Materials provided |
..............................
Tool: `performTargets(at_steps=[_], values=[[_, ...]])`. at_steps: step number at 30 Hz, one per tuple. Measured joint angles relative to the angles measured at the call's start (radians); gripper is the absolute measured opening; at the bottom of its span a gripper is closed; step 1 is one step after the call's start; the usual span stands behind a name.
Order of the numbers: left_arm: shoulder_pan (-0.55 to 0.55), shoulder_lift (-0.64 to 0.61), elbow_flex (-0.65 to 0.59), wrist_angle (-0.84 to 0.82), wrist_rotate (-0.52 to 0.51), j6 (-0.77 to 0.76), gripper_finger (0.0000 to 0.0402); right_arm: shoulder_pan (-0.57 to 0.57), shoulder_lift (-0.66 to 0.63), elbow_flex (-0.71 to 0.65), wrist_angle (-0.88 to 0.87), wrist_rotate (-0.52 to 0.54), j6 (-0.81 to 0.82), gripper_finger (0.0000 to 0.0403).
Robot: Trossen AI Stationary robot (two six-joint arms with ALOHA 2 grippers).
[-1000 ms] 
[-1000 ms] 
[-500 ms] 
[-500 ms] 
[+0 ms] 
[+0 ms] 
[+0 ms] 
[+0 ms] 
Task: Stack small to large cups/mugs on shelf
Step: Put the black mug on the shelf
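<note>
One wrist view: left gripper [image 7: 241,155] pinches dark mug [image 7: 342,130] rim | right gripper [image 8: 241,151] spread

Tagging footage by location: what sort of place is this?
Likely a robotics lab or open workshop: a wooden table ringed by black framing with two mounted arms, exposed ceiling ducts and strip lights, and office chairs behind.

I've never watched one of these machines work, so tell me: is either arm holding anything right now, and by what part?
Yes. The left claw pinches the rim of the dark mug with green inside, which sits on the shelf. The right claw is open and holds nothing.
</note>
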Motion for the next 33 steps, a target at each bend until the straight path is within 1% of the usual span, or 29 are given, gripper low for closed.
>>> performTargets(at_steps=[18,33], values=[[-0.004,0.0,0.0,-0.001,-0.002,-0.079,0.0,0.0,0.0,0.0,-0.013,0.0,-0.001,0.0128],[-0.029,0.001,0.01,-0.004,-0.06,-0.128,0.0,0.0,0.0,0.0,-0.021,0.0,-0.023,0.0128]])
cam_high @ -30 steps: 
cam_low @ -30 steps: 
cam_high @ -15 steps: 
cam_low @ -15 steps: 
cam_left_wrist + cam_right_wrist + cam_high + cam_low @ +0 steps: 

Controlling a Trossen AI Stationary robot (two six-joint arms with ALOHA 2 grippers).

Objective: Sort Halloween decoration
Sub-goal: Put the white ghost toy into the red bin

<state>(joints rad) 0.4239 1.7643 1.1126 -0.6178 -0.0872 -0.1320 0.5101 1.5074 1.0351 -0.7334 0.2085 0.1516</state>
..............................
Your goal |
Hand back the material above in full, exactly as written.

Output |
Tool: `performTargets(at_steps=[_], values=[[_, ...]])`. at_steps: step number at 30 Hz, one per tuple. Measured joint angles relative to the angles measured at the call's start (radians); gripper is the absolute measured opening; at the bottom of its span a gripper is closed; step 1 is one step after the call's start; the usual span stands behind a name.
Order of the numbers: left_arm: shoulder_pan (-0.55 to 0.55), shoulder_lift (-0.64 to 0.61), elbow_flex (-0.65 to 0.59), wrist_angle (-0.84 to 0.82), wrist_rotate (-0.52 to 0.51), j6 (-0.77 to 0.76), gripper_finger (0.0000 to 0.0402); right_arm: shoulder_pan (-0.57 to 0.57), shoulder_lift (-0.66 to 0.63), elbow_flex (-0.71 to 0.65), wrist_angle (-0.88 to 0.87), wrist_rotate (-0.52 to 0.54), j6 (-0.81 to 0.82), gripper_finger (0.0000 to 0.0403).
Robot: Trossen AI Stationary robot (two six-joint arms with ALOHA 2 grippers).
[-1000 ms] 
[-1000 ms] 
[-500 ms] 
[-500 ms] 
[+0 ms] 
[+0 ms] 
[+0 ms] 
[+0 ms] 
Task: Stack small to large cups/mugs on shelf
Step: Put the black mug on the shelf
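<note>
One wrist view: left gripper [image 7: 241,155] pinches dark mug [image 7: 342,130] rim | right gripper [image 8: 241,151] spread

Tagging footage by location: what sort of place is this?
Likely a robotics lab or open workshop: a wooden table ringed by black framing with two mounted arms, exposed ceiling ducts and strip lights, and office chairs behind.

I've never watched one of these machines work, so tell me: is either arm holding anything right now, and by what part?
Yes. The left claw pinches the rim of the dark mug with green inside, which sits on the shelf. The right claw is open and holds nothing.
</note>
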Motion for the next 33 steps, a target at each bend until the straight path is within 1% of the usual span, or 29 are given, gripper low for closed.
>>> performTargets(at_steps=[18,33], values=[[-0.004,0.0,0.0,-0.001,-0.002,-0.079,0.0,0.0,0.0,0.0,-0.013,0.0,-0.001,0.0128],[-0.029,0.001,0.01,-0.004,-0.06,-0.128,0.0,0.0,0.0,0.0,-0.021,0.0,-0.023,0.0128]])
cam_high @ -30 steps: 
cam_low @ -30 steps: 
cam_high @ -15 steps: 
cam_low @ -15 steps: 
cam_left_wrist + cam_right_wrist + cam_high + cam_low @ +0 steps: 

Controlling a Trossen AI Stationary robot (two six-joint arms with ALOHA 2 grippers).

Objective: Sort Halloween decoration
Sub-goal: Put the white ghost toy into the red bin

<state>(joints rad) 0.4239 1.7643 1.1126 -0.6178 -0.0872 -0.1320 0.5101 1.5074 1.0351 -0.7334 0.2085 0.1516</state>

That finishes the exercise.